There is less of this problem for Dual, fortunately. The trio make their beginning on three bowed guitars and a few flight boxes of effects, accompanied by slithering red and white abstract projections. Another long piece, but with simple, slow percussion backing which adds a new dimension to the Dual sound, one which once again is reminiscent of the shifting drones of Main. The night becomes alive with the rise and fall of bows on coiled steel, and even with the distractions which are still there to spoil it all at times, Dual largely break through to the core of the audience’s attention. A mixture of the meditative and the abstract, the music makes itself felt.
Last up are 2nd Gen, tonight being main man Wajid Yaseen behind a black box or two (even if one is a yellow Sherman box after all) and accomplice Paul of the charmingly-named Dachau.

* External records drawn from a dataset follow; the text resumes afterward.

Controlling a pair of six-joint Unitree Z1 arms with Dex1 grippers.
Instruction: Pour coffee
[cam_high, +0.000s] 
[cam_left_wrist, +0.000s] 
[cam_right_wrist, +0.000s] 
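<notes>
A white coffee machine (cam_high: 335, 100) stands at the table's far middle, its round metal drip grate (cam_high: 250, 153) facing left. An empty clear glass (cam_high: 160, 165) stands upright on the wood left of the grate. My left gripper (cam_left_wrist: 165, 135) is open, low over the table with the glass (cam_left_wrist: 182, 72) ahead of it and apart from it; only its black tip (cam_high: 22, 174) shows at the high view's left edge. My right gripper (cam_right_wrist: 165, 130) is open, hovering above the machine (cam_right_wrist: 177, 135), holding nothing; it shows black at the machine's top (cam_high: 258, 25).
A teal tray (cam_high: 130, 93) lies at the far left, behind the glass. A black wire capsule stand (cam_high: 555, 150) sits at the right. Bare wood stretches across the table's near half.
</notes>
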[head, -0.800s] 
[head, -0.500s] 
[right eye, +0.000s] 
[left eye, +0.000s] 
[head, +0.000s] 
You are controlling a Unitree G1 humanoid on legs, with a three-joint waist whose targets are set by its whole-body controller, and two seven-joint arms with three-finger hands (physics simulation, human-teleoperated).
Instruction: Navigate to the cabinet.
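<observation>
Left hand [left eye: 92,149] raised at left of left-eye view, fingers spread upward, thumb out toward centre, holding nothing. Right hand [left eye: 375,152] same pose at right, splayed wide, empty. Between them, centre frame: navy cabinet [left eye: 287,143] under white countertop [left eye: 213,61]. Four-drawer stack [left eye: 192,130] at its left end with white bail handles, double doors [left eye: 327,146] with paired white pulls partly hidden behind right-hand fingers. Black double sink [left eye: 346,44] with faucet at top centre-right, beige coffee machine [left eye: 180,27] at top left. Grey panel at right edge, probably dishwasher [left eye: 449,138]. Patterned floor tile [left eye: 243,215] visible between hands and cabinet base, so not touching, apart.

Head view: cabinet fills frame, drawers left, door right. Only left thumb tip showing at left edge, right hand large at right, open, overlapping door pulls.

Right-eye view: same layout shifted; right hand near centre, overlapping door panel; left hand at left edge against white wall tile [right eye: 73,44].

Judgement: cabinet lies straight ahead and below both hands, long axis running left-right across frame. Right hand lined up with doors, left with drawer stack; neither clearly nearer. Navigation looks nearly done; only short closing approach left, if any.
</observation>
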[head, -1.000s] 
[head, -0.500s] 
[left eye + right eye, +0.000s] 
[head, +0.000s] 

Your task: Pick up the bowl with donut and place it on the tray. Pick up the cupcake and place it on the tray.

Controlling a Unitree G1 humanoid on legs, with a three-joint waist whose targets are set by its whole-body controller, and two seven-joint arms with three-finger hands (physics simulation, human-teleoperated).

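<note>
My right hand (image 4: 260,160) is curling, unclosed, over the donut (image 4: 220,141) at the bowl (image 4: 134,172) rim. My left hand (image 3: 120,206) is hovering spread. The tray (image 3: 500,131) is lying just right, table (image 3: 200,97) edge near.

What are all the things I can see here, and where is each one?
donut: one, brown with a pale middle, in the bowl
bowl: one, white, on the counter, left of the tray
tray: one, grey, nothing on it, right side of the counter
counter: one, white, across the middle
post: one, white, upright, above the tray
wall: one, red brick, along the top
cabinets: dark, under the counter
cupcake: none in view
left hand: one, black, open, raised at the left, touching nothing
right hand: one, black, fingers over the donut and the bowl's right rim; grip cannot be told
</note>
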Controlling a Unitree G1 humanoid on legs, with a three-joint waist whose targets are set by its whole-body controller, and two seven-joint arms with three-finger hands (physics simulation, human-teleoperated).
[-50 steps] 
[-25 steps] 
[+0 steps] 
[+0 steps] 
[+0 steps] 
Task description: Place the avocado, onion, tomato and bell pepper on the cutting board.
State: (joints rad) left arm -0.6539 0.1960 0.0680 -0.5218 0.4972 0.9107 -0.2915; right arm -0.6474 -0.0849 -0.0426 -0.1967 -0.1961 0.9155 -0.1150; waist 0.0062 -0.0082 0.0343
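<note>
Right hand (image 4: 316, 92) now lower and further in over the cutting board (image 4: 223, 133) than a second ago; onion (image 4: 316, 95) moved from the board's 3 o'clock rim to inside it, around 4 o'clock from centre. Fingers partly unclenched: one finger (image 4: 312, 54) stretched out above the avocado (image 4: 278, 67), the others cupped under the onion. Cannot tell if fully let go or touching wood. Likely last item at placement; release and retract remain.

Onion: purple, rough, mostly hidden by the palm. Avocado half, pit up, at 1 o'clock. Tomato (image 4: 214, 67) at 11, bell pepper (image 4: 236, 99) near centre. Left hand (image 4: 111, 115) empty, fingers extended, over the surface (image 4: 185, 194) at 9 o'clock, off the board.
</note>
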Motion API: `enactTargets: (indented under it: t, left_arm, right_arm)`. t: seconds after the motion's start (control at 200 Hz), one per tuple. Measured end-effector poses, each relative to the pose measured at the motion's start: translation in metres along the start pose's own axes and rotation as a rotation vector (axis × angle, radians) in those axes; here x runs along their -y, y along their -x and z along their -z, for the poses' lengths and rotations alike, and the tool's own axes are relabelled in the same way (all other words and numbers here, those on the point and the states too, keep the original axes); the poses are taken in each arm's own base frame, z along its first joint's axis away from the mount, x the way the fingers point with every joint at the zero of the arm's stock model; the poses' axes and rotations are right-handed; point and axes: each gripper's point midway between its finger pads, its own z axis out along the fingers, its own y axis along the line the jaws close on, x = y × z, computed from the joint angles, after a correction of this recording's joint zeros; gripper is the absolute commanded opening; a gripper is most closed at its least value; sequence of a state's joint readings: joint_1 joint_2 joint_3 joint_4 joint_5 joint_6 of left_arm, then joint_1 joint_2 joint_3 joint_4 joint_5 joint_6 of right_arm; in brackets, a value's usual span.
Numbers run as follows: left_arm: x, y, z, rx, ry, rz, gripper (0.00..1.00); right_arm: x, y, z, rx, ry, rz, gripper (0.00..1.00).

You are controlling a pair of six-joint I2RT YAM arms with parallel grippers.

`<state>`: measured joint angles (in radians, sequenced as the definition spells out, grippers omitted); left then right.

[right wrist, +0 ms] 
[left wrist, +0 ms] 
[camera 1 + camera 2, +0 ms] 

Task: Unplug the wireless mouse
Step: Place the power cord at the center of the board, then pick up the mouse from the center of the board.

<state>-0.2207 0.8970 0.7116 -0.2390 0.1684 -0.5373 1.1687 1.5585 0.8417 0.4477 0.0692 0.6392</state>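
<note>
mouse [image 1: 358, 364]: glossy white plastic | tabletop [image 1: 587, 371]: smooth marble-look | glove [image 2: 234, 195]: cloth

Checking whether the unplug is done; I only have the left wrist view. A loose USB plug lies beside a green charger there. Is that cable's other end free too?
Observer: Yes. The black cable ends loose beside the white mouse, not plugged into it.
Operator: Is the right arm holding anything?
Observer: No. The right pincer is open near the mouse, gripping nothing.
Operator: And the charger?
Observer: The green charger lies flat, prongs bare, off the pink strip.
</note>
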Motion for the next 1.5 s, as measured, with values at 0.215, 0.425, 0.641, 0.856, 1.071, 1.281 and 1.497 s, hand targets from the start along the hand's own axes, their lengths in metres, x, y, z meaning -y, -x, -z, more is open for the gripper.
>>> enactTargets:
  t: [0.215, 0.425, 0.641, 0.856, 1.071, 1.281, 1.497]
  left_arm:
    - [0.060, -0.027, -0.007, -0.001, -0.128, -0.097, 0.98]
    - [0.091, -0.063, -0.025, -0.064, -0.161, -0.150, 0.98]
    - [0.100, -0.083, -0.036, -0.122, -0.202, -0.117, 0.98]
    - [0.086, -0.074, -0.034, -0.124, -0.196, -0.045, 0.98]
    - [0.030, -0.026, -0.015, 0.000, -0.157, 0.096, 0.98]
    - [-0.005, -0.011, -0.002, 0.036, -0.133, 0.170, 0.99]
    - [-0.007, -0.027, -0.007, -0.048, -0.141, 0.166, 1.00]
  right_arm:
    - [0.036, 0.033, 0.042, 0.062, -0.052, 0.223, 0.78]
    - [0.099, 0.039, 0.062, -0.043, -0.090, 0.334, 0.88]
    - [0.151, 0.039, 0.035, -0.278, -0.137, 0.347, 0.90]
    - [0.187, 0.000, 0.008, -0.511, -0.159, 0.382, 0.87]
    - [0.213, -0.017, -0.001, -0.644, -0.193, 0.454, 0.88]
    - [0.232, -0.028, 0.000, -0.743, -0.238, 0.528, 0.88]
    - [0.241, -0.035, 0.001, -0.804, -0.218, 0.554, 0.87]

Paul looks like a demented, fresh-faced Sixth Former in his untucked grey shirt and tie, and his performance is in suitably Punkish style. While Yaseen wrenches a series of squals and spaceless distortion from the electronic kit, Mr Dachau sticks a mike between his teeth and spends much of the set screeching his accompaniment to Wajid’s occasional microphone shouts. Then the blasted beats kick in, and a mashed-up bash of recycled metallic riffs and loops for what passes for the evening’s closest resemblace to individually identifiable tracks.
2nd Gen’s set is short but noisy, and wraps everything up before the DJs and excellent cut-up films finish off the night in a welter of neglected sounds from Coil, Loop and beyond. What is refeshing about this night was the concentration of some wilfully-extended drone music and avant-stupid sonic exploration under one trembling roof; if only some of the punters would show more respect.